Every line below needs to be reproduced exactly.

● ● ● ●

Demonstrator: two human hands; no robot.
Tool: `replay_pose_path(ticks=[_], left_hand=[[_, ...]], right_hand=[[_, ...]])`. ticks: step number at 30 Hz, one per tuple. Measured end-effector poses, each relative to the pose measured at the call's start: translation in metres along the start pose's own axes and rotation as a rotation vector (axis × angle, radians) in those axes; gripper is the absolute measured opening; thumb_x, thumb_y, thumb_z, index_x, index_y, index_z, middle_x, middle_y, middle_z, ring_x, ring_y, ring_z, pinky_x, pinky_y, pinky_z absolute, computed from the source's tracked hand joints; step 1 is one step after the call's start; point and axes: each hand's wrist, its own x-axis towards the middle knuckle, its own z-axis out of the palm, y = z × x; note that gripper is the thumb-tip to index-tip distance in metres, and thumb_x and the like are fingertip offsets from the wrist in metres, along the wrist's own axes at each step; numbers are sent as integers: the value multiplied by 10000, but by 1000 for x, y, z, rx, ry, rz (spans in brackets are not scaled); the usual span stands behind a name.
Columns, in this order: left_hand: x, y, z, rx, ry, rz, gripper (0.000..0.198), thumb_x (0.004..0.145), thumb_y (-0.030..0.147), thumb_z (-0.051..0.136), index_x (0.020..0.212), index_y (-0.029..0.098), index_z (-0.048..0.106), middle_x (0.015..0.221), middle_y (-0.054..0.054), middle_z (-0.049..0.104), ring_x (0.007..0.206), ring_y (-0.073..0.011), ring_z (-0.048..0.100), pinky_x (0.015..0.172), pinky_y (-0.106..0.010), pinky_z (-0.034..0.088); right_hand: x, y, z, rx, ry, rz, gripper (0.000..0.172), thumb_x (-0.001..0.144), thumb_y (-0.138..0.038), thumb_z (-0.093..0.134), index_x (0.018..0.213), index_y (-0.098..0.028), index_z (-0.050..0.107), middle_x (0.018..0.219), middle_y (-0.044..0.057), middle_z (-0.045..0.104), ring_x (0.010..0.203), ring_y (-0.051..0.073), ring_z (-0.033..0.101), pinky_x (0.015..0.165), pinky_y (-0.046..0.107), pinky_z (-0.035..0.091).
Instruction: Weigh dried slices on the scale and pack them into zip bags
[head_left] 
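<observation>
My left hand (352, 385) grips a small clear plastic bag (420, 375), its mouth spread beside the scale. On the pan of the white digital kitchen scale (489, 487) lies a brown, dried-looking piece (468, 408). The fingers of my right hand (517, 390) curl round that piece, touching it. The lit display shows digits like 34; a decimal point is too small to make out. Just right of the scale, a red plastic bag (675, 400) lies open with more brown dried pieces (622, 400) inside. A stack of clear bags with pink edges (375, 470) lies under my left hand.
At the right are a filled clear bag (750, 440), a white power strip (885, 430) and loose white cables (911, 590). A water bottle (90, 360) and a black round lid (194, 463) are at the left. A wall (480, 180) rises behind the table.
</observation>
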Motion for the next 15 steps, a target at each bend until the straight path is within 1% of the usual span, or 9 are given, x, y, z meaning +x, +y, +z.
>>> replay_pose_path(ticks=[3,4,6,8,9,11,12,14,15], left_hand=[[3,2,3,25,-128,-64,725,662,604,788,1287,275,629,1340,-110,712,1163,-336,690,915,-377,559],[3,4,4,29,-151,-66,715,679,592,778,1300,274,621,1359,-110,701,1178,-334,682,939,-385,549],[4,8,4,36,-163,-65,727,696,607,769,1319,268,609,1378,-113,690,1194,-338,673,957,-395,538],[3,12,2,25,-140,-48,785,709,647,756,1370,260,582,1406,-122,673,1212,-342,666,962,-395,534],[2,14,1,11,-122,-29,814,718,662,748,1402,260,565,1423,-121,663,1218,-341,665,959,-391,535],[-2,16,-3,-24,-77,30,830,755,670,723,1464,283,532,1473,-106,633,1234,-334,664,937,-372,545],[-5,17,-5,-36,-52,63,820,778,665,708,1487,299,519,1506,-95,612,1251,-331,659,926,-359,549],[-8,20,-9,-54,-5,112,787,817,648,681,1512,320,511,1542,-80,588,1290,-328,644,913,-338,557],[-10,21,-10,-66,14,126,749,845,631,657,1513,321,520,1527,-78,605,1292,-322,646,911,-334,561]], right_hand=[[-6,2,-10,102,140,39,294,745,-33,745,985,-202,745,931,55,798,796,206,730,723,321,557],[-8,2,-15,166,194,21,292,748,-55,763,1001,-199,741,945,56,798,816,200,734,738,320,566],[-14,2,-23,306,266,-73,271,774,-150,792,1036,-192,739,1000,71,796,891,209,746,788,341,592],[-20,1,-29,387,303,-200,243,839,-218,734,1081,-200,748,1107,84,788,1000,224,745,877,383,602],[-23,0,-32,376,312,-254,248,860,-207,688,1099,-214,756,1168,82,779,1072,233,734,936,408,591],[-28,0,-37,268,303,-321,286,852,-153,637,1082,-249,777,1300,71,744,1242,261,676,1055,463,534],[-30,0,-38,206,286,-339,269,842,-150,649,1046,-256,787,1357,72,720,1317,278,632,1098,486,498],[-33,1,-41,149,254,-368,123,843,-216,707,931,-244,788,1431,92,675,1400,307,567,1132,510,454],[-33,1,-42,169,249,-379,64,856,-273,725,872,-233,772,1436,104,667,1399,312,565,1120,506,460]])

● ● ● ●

TASK RESULT:
Demonstrator: two human hands; no robot.
Tool: `replay_pose_path(ticks=[_], left_hand=[[_, ...]], right_hand=[[_, ...]])`. ticks: step number at 30 Hz, one per tuple. Measured end-effector poses, each relative to the pose measured at the call's start: translation in metres along the start pose's own axes and rotation as a rotation vector (axis × angle, radians) in those axes; gripper is the absolute measured opening; thumb_x, thumb_y, thumb_z, index_x, index_y, index_z, middle_x, middle_y, middle_z, ring_x, ring_y, ring_z, pinky_x, pinky_y, pinky_z absolute, computed from the source's tracked hand joints; step 1 is one step after the call's start; point and axes: each hand's wrist, its own x-axis towards the middle knuckle, its own z-axis out of the palm, y = z × x; note that gripper is the thumb-tip to index-tip distance in metres, and thumb_x and the like are fingertip offsets from the wrist in metres, along the wrist's own axes at each step; numbers are sent as integers: the value multiplied by 10000, but by 1000 for x, y, z, rx, ry, rz (spans in brackets are not scaled); the usual span stands behind a name.
Columns, in this order: left_hand: x, y, z, rx, ry, rz, gripper (0.000..0.198), thumb_x (0.004..0.145), thumb_y (-0.030..0.147), thumb_z (-0.051..0.136), index_x (0.020..0.212), index_y (-0.029..0.098), index_z (-0.048..0.106), middle_x (0.015..0.221), middle_y (-0.054..0.054), middle_z (-0.049..0.104), ring_x (0.007..0.206), ring_y (-0.073..0.011), ring_z (-0.048..0.100), pinky_x (0.015..0.172), pinky_y (-0.106..0.010), pinky_z (-0.034..0.088); right_hand: x, y, z, rx, ry, rz, gripper (0.000..0.172), thumb_x (-0.001..0.144), thumb_y (-0.138..0.038), thumb_z (-0.093..0.134), index_x (0.018..0.213), index_y (-0.098..0.028), index_z (-0.050..0.107), middle_x (0.018..0.219), middle_y (-0.044..0.057), middle_z (-0.045..0.104), ring_x (0.010..0.203), ring_y (-0.051..0.073), ring_z (-0.033..0.101), pinky_x (0.015..0.165), pinky_y (-0.046..0.107), pinky_z (-0.035..0.091).
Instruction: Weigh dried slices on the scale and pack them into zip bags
[head_left] 
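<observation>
My left hand (352, 385) grips a small clear plastic bag (420, 375), its mouth spread beside the scale. On the pan of the white digital kitchen scale (489, 487) lies a brown, dried-looking piece (468, 408). The fingers of my right hand (517, 390) curl round that piece, touching it. The lit display shows digits like 34; a decimal point is too small to make out. Just right of the scale, a red plastic bag (675, 400) lies open with more brown dried pieces (622, 400) inside. A stack of clear bags with pink edges (375, 470) lies under my left hand.
At the right are a filled clear bag (750, 440), a white power strip (885, 430) and loose white cables (911, 590). A water bottle (90, 360) and a black round lid (194, 463) are at the left. A wall (480, 180) rises behind the table.
</observation>
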Motion for the next 15 steps, a target at each bend until the straight path is within 1% of the usual span, or 9 are given, x, y, z meaning +x, +y, +z.
>>> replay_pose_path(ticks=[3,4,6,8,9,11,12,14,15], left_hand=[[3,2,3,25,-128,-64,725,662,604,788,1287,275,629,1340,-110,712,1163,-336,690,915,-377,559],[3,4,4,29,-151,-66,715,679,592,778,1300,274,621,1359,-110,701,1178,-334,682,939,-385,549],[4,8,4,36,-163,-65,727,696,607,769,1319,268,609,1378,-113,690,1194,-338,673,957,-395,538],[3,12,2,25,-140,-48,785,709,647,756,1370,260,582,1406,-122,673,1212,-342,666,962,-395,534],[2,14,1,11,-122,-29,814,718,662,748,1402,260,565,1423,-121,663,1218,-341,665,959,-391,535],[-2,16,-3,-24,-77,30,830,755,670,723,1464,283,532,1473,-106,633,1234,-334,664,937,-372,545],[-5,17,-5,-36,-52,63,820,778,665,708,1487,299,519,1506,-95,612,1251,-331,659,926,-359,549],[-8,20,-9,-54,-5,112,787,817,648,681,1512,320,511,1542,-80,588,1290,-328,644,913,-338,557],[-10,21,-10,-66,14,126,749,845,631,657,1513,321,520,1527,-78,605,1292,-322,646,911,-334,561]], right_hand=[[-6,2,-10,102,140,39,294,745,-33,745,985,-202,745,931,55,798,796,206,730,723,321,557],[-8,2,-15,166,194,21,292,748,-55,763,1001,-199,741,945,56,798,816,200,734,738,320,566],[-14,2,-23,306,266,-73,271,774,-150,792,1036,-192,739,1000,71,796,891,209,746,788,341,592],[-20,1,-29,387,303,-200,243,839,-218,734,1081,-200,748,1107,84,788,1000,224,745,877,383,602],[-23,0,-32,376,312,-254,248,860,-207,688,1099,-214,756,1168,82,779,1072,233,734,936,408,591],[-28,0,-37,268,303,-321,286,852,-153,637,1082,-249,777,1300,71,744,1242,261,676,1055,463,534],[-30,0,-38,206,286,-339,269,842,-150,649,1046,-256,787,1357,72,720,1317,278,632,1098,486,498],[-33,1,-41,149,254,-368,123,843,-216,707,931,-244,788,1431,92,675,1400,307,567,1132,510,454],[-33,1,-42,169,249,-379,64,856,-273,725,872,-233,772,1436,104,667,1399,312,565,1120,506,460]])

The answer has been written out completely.